▶ [Assignment]: From the first line of the records down to the one that holds "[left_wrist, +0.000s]", transcribe each line exactly and add nothing.

▶ [Source data]:
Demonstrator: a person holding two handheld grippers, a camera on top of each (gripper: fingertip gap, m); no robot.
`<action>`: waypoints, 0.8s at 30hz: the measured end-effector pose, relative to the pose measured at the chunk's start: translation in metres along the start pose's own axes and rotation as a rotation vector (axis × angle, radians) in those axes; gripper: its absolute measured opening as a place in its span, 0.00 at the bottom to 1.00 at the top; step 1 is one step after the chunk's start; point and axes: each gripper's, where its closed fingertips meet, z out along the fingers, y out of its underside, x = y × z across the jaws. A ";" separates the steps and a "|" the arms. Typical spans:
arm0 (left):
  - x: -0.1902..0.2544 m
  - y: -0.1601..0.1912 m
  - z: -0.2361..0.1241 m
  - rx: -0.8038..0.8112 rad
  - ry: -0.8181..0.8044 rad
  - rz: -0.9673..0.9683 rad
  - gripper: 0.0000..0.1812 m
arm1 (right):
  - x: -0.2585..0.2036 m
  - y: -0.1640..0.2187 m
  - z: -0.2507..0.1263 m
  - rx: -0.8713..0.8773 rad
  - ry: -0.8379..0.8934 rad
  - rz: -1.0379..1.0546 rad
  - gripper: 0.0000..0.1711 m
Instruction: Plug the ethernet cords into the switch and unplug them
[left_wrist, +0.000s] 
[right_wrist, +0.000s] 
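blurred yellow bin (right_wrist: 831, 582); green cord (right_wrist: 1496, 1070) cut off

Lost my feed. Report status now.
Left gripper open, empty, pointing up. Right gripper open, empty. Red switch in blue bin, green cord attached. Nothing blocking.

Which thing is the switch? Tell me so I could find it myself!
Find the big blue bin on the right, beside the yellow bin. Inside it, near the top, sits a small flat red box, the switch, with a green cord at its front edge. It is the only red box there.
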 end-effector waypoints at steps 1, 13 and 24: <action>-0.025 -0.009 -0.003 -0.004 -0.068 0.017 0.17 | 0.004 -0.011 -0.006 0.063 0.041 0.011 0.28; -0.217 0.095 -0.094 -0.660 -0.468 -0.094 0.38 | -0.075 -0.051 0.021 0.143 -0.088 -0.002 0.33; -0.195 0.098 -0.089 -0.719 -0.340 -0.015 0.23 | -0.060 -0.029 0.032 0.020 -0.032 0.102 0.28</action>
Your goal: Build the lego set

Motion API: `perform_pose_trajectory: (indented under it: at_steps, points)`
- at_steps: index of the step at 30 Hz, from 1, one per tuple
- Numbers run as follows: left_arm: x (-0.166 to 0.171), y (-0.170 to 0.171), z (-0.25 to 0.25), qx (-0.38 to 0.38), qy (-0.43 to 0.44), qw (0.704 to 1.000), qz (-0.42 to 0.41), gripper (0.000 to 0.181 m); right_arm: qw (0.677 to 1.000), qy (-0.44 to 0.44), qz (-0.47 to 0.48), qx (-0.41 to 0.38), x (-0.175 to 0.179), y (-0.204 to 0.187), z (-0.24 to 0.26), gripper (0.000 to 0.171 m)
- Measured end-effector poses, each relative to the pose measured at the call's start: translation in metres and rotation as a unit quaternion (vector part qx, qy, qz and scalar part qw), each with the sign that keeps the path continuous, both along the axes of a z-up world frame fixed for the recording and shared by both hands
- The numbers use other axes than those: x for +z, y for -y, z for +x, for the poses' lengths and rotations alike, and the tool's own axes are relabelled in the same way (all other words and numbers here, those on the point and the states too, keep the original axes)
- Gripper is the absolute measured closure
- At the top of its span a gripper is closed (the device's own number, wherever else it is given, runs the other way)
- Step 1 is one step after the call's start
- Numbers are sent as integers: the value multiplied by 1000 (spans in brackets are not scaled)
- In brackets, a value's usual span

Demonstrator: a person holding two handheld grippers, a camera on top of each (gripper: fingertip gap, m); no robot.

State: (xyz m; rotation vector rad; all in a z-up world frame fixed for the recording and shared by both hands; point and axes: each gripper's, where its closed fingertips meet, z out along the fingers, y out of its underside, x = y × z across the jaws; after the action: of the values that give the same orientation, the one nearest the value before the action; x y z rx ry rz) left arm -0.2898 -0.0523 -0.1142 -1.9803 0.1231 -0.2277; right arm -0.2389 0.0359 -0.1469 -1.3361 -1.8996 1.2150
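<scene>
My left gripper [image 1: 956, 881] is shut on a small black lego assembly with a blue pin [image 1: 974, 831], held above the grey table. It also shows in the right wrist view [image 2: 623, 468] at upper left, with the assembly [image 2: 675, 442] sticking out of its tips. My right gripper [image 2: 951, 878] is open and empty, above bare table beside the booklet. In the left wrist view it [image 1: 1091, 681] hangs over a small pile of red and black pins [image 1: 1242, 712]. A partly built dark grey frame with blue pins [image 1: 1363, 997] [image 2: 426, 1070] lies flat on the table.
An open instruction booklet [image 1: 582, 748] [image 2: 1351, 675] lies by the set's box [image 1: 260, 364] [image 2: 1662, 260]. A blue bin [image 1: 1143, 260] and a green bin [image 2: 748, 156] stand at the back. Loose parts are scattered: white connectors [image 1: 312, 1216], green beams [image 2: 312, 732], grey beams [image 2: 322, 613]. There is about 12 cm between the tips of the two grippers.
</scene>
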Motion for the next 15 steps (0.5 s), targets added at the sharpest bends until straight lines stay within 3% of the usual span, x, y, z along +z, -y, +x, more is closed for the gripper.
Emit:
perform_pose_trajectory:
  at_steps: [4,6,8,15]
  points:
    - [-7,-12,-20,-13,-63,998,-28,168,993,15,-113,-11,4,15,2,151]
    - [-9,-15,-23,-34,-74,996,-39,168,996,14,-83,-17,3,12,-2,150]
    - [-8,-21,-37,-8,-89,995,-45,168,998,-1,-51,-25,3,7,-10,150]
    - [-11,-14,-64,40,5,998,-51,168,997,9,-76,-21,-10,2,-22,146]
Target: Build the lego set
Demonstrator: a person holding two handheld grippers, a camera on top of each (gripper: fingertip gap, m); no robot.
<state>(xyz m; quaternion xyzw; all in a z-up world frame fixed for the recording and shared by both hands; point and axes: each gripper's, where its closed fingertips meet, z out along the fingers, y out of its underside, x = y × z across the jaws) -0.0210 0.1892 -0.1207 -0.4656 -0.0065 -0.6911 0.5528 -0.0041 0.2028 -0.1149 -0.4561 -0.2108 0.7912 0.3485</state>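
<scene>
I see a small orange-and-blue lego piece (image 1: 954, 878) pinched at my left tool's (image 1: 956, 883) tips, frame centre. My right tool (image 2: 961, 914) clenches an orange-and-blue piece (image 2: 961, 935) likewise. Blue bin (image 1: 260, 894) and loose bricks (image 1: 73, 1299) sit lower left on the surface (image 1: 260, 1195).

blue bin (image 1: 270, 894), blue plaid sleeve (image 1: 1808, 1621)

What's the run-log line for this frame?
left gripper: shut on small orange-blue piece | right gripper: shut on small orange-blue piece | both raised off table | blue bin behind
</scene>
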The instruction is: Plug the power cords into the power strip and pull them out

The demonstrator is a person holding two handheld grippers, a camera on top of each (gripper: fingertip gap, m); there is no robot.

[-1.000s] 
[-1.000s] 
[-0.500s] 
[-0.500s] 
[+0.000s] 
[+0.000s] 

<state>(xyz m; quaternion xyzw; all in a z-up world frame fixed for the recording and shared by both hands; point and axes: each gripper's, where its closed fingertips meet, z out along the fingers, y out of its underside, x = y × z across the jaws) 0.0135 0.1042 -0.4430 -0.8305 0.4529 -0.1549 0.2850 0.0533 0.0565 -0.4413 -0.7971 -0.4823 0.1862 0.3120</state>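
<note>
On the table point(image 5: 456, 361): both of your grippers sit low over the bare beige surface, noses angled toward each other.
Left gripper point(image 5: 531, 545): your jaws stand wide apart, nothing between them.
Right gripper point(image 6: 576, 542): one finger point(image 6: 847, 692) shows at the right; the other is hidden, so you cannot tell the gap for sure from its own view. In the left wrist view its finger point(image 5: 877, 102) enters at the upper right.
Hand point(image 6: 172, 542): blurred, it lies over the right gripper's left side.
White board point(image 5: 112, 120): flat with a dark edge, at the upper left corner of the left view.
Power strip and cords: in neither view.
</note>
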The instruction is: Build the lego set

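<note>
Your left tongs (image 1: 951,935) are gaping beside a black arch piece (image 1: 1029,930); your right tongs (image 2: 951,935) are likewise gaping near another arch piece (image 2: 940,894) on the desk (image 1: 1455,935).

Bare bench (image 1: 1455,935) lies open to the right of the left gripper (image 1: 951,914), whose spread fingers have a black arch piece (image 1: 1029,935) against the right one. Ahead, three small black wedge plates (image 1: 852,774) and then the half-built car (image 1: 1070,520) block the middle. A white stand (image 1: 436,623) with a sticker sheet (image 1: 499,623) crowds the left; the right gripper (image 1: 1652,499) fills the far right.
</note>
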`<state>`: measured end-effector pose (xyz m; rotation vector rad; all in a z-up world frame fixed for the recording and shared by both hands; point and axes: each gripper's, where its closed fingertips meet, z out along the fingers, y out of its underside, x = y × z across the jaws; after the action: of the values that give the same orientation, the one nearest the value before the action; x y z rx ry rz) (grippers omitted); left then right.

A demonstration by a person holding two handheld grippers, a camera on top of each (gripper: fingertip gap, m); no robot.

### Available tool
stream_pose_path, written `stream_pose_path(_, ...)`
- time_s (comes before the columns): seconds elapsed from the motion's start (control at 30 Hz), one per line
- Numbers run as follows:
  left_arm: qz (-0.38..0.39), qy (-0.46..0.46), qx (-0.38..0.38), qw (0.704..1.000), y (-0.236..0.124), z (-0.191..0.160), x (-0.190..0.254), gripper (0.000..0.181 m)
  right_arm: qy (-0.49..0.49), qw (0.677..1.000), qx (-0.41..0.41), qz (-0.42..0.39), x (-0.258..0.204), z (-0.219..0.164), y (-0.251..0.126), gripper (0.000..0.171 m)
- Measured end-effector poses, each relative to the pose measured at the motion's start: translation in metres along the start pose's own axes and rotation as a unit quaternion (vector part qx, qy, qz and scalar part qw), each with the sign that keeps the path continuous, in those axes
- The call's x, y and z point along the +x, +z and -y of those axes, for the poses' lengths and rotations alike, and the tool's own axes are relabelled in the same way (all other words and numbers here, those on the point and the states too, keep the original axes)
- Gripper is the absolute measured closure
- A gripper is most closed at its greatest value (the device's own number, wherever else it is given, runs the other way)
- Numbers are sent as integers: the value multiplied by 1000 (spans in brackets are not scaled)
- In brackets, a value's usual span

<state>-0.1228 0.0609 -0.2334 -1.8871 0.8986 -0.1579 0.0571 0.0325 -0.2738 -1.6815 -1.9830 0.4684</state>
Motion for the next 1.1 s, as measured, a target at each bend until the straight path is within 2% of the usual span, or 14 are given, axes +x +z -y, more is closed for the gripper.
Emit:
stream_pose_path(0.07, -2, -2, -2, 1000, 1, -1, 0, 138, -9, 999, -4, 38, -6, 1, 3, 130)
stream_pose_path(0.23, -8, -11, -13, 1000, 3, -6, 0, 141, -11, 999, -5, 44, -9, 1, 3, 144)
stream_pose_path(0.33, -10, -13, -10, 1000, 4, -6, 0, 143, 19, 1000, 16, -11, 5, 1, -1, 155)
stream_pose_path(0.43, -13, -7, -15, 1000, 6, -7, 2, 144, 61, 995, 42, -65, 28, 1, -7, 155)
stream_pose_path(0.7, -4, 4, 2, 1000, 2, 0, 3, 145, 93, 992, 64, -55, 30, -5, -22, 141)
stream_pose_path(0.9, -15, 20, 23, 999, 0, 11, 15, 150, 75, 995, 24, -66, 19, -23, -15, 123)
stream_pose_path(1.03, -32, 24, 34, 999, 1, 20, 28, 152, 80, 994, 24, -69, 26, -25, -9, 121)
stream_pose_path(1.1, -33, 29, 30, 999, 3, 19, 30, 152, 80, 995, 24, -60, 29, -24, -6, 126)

▶ [Result of the task]:
Demonstrator: a person holding two handheld grippers, a camera on top of each (gripper: fingertip gap, m); no robot.
`<action>`: waypoints, 0.8s at 30hz: the measured end-effector pose, relative to the pose measured at the chunk's start: translation in metres along the start pose's own axes and rotation as a rotation vector (axis × angle, radians) in those axes; gripper: its absolute measured opening as a place in its span, 0.00 at the bottom to 1.00 at the top; step 1 is one step after the chunk's start; point and axes: each gripper's, where its closed fingertips meet, z out along the fingers, y out of its underside, x = y × z across the jaws. A ";" separates the steps and a "|" the arms. Typical spans:
arm0 (left):
  - x: -0.1902..0.2544 m
  - y: -0.1601..0.1912 m
  - z: -0.2361..0.1241 m
  - rx: -0.8038..0.8112 rad
  - ry: -0.8181..0.8044 rad
  - rz: -0.9673..0.9683 rad
  - gripper: 0.0000..0.1812 m
arm1 (right):
  - x: -0.2585..0.2036 m
  - y: -0.1640..0.2187 m
  - z: -0.2507..0.1263 m
  - rx: -0.8713..0.8773 rad
  - ry: -0.8379..0.8934 rad
  - rz: -1.0379..1.0546 rad
  - gripper: 0.0000..0.1711 m
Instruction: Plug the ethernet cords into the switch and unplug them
[left_wrist, +0.000s] 

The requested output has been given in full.